Uno screening genetico diretto in topi mutagenizzati casualmente ha identificato HELZ2 (elicasi con dito di zinco 2) come un regolatore critico del metabolismo lipidico. Gli effetti metabolici delle mutazioni o della carenza di HELZ2 sono stati valutati in topi mantenuti con una dieta standard o una dieta ricca di grassi. Abbiamo anche utilizzato un modello di sovraespressione di HELZ2 inducibile con doxiciclina e specifica per il fegato per testare la sufficienza della sovraregolazione di Helz2 negli epatociti . Sono stati utilizzati saggi biochimici per valutare il legame di HELZ2 all’mRNA di Apob e il suo ruolo nella degradazione dell’mRNA di Apob , e l’effetto della modulazione di HELZ2 sull’aterosclerosi è stato esaminato in Apoe ^−/− e Ldlr ^−/− modelli murini.

RISULTATI:

Abbiamo scoperto una mutazione unica con guadagno di funzione in HELZ2 (L1833P, chiamata Colby ) che promuove l’accumulo di lipidi epatici indipendentemente dalle variazioni del peso corporeo con una dieta standard.
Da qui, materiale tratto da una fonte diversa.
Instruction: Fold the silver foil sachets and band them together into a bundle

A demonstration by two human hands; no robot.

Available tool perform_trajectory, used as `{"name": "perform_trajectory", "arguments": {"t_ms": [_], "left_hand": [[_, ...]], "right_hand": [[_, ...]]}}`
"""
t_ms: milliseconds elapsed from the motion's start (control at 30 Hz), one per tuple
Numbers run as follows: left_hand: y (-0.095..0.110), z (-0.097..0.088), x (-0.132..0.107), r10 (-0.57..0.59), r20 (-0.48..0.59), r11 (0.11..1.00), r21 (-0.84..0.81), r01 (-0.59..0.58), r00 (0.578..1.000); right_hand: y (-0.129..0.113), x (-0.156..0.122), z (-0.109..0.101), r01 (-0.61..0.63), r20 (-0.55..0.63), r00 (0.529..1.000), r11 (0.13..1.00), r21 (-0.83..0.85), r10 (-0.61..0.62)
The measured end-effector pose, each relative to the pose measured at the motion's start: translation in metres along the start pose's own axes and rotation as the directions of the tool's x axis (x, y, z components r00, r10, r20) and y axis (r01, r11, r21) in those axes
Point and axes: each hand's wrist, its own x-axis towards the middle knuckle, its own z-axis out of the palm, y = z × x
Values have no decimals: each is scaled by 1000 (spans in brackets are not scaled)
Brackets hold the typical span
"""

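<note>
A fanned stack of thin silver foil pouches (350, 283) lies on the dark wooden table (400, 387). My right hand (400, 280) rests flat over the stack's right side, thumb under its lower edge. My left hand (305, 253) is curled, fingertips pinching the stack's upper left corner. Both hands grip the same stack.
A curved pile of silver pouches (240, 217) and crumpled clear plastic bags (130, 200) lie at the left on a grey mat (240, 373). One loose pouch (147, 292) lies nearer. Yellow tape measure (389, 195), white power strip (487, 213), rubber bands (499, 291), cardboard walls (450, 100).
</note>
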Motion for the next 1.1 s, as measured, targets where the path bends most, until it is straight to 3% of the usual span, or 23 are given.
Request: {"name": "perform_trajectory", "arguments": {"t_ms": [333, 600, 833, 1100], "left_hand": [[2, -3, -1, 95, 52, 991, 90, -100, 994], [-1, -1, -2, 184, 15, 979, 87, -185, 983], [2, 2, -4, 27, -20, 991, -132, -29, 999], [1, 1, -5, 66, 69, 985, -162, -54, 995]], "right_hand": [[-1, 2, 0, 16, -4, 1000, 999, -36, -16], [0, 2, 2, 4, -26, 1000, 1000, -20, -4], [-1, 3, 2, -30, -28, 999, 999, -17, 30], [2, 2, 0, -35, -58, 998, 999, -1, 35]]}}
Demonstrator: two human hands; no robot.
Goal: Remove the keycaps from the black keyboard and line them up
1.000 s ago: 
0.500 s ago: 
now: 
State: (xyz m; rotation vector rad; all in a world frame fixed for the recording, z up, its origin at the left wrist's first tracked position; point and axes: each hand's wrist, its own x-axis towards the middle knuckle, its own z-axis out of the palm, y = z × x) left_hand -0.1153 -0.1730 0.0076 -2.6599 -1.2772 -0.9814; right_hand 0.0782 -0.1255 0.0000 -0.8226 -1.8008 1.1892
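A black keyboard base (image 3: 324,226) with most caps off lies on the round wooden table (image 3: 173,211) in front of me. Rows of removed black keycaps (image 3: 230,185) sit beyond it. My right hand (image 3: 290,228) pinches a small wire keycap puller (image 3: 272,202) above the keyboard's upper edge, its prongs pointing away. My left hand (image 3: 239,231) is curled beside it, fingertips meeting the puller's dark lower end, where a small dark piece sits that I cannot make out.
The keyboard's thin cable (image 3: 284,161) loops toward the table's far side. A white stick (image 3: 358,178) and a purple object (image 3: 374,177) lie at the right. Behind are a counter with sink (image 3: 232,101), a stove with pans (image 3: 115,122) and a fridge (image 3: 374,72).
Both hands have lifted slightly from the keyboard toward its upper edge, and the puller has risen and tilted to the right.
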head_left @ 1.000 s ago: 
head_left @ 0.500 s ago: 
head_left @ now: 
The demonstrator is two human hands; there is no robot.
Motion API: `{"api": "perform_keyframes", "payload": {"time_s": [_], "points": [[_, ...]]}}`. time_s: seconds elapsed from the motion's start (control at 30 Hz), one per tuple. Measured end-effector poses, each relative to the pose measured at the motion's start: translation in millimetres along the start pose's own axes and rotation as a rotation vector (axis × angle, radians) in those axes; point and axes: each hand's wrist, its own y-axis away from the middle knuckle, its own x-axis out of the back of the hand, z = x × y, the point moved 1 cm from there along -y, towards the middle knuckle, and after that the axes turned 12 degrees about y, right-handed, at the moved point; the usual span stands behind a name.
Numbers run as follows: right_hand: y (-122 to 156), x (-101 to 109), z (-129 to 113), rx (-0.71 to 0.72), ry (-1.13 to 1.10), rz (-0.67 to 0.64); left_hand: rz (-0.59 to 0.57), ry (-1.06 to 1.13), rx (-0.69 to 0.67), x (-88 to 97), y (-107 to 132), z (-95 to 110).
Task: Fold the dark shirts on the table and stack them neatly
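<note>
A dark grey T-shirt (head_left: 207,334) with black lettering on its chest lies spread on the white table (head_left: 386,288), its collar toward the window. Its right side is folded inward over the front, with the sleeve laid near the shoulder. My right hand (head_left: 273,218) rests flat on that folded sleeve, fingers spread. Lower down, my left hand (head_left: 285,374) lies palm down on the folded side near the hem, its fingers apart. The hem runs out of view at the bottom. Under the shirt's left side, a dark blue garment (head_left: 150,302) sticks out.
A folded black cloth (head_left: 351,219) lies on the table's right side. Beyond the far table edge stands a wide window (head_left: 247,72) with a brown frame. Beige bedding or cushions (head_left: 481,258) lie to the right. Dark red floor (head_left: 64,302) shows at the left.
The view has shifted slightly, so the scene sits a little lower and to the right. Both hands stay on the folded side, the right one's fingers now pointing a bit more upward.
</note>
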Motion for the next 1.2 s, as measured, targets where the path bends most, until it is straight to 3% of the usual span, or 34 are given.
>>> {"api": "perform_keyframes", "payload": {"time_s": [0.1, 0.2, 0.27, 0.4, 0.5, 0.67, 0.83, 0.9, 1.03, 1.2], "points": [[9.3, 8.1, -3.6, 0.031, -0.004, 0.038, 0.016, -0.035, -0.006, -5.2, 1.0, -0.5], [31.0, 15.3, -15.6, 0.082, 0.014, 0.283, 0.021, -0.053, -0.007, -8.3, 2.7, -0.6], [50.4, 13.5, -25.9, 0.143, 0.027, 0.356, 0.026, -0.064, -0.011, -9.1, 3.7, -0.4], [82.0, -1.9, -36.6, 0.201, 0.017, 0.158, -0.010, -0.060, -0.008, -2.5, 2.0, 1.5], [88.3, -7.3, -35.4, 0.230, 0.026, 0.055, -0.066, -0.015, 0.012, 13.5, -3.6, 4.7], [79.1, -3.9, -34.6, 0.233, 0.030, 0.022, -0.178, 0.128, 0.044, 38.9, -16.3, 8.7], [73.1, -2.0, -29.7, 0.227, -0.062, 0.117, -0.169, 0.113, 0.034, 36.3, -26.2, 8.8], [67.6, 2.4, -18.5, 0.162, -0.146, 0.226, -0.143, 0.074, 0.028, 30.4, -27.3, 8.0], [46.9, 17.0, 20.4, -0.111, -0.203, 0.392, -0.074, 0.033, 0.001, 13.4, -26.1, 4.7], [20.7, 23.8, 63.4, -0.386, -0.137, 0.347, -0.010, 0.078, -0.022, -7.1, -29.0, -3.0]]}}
Meccanicisticamente, HELZ2 si lega all’mRNA di Apob e lo degrada attraverso la sua attività elicasi, garantendo uno stretto controllo dei livelli di apoB epatica. La mutazione Colby aumenta l’attività elicasi di HELZ2, con conseguente marcata riduzione dell’espressione di Apob e aumento dell’accumulo di lipidi epatici. Al contrario, i topi con deficit di Helz2 mostrano livelli aumentati di mRNA di Apob e trigliceridi epatici ridotti con una dieta ricca di grassi. In particolare, una modesta induzione di HELZ2 limitata al fegato è stata sufficiente a diminuire l’mRNA di Apob epatico e ad alterare la gestione dei lipidi, riproducendo il fenotipo di Helz2 ^Colby stato e supportando il meccanismo di guadagno di funzione. Una singola copia di Helz2 ^Colby la mutazione conferisce protezione contro l’aterosclerosi in Apoe ^−/− e Ldlr ^−/− topi.

CONCLUSIONI:

HELZ2 è un regolatore chiave della stabilità dell’mRNA di Apob e del metabolismo lipidico. La modulazione genetica o farmacologica dell’attività di HELZ2 rappresenta una promettente strategia terapeutica per le malattie cardiovascolari e la steatosi epatica associata a disfunzioni metaboliche.